To the contrary; this will strengthen the power of voters, as it further empowers all members of Common Council, who will have direct oversight over and the power to dismiss the City Manager. Currently the Chief Executive is held accountable by voters only once every four years, and then only if there is a viable challenger running for Mayor.
Voters will continue to choose the Mayor, who in the new system will be a full voting member of Common Council; currently the Mayor only votes when there is tie. The Mayor and Council will still be responsible for making laws, setting direction and policy, and determining the financial priorities for the City, which the City Manager will respect.
With salary and benefits the Mayor, the Mayor’s executive assistant, and the Chief of Staff cost the City approximately $213,000. Under the new structure, the full-time City Manager will earn a bit more than the Chief of Staff and the Mayor will earn slightly less than the current Mayor.
With a full-time executive assistant to the City Manager the total cost would be approximately the same. And because the City Manager is a professional manager, the City will become more efficient in its operations in the long run.
For comparison, note that Tompkins County pays an Administrator, two deputy administrators, and an executive assistant $655,500 per year to oversee its budget of approximately $190M, and 750 employees in 31 departments serving 105,000 residents.
The chart below summarizes the Mayor’s major duties under the current code, and charter and how they will change in the new system:
Lead the development of policy
Appoint boards and committees
Preside over Common Council meetings
Serve as Chief Executive Officer of the City
Supervise department heads
Negotiate with labor unions
Develop and present annual budget
Appoint City Attorney
City Manager with consent of Common Council
Chair the capital budget committee
Represent the City to other levels of government
Shared responsibility between City Manager and Mayor
Make an annual “State of the City” address about accomplishments and goals
Serve as ceremonial leader of the City: attend ribbon cuttings, address the public in times of crisis; represent the City in celebrations
According to the International City/Council Management Association: "More than 120 million people in the USA live in municipalities that operate under the council-manager form. Fifty-four percent of the more than 4,300 US municipalities with populations of 10,000 or more use the form, as do 59% of the 347 municipalities with populations greater than 100,000. More than 800 counties also employ a similar system.” The practice of hiring professional managers became a popular element of reform agendas during the progressive era, over 100 years ago, as a means to stop corruption, favoritism, and nepotism and to promote efficiency within local governments.
In interviews with Mayors of six cities in New York with this form of government, we heard very positive comments about their experiences.
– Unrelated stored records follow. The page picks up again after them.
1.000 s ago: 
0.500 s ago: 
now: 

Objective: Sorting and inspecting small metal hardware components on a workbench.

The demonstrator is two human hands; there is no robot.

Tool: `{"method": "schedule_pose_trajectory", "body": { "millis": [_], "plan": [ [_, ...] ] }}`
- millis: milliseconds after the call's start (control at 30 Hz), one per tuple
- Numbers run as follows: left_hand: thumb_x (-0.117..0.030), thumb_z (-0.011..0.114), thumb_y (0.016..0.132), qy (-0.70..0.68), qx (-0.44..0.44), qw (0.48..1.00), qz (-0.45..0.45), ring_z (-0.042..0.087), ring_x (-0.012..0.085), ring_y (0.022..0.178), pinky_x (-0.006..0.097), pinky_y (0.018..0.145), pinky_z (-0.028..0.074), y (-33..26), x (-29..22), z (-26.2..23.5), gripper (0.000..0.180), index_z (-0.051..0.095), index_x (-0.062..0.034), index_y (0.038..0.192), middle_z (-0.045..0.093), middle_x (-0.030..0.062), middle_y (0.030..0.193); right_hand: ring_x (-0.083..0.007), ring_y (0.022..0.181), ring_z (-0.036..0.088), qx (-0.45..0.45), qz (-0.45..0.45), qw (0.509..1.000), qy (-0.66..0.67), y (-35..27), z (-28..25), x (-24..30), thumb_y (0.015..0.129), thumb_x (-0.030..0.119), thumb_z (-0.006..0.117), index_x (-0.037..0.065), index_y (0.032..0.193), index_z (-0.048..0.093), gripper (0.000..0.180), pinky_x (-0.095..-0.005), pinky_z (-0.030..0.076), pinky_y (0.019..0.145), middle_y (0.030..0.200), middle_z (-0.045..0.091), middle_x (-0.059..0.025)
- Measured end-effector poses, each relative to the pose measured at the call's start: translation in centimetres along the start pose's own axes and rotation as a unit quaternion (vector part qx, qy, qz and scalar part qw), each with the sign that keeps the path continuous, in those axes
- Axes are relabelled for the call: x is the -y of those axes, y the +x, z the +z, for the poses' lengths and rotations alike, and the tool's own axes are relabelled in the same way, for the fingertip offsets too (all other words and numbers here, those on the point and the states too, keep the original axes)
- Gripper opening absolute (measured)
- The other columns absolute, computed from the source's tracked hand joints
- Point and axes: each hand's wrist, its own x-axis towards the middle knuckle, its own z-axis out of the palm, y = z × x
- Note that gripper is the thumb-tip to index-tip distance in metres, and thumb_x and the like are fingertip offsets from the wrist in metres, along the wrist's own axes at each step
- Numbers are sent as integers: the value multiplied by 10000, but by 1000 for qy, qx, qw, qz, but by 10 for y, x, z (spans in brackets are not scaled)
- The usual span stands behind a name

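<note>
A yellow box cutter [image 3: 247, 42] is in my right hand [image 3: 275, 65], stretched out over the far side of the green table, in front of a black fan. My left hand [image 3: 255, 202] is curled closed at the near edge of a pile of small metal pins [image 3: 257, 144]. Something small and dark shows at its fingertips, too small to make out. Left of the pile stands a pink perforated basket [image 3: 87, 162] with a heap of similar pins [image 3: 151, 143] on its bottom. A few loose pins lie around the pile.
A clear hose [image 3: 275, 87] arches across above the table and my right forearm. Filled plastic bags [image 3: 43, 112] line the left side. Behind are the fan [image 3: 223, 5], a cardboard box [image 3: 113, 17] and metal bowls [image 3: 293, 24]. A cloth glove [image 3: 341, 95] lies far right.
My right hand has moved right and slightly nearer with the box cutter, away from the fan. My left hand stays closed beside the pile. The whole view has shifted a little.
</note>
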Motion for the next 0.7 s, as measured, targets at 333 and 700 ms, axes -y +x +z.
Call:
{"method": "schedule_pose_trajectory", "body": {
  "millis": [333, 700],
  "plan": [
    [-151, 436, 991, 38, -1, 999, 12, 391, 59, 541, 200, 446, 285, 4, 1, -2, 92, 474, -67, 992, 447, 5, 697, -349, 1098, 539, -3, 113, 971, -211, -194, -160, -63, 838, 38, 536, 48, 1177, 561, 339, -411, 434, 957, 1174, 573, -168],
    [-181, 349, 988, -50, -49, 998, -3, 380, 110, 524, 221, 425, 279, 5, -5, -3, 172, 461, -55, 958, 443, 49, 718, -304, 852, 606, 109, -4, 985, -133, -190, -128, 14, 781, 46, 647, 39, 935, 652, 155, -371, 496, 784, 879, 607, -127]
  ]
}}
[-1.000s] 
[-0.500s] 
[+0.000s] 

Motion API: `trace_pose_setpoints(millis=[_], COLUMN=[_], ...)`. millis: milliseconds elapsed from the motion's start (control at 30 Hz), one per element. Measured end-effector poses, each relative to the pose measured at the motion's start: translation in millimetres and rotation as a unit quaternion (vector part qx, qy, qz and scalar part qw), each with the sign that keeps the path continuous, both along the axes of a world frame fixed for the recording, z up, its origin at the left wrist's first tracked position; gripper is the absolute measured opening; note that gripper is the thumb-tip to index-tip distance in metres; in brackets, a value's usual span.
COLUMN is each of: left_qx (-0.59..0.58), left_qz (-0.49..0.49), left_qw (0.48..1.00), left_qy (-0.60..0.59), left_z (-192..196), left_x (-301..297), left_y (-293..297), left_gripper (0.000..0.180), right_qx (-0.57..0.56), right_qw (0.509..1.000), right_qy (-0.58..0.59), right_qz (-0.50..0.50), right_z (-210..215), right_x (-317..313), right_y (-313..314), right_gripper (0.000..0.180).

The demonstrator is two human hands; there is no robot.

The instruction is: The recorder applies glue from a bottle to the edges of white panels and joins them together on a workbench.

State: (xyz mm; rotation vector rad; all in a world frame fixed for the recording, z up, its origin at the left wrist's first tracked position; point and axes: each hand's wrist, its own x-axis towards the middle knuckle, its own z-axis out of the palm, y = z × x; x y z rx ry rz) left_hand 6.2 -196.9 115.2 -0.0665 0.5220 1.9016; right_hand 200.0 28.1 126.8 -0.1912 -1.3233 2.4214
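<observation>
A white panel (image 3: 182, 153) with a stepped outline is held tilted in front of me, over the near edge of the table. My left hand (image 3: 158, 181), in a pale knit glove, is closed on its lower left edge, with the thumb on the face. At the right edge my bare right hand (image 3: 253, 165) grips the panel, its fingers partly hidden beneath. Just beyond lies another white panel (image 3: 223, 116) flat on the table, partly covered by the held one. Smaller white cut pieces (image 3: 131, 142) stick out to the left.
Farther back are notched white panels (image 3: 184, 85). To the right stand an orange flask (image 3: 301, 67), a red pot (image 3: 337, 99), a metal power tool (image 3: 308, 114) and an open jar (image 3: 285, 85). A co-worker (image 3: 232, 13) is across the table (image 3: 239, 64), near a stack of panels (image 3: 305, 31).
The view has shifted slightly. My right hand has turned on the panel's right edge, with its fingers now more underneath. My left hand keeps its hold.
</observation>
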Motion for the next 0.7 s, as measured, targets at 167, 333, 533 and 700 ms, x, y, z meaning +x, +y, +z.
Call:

Tompkins County has had a County Administrator form of government since 1970, though they refer to their chief executive as the County Administrator.
The City Manager may serve at the pleasure of Common Council or have a contract with a 4-5 year term and a clause allowing Common Council to terminate the contract with a super-majority.
It would certainly be necessary to have a designated deputy to serve as City Manager during vacations, incapacitation, or in the event of the City Manager’s termination or resignation. For an organization the size of the City of Ithaca, it is reasonable to have a deputy City Manager, appointed by the City Manager with the approval of Common Council, to assist in managing the city.
Common Council will vote on legislation to change the City Charter in 2021. In November 2022 the voters will vote on a referendum. If the change is approved, the search for a manager would begin in 2023, with the goal of having our first City Manager in office on 1 January 2024.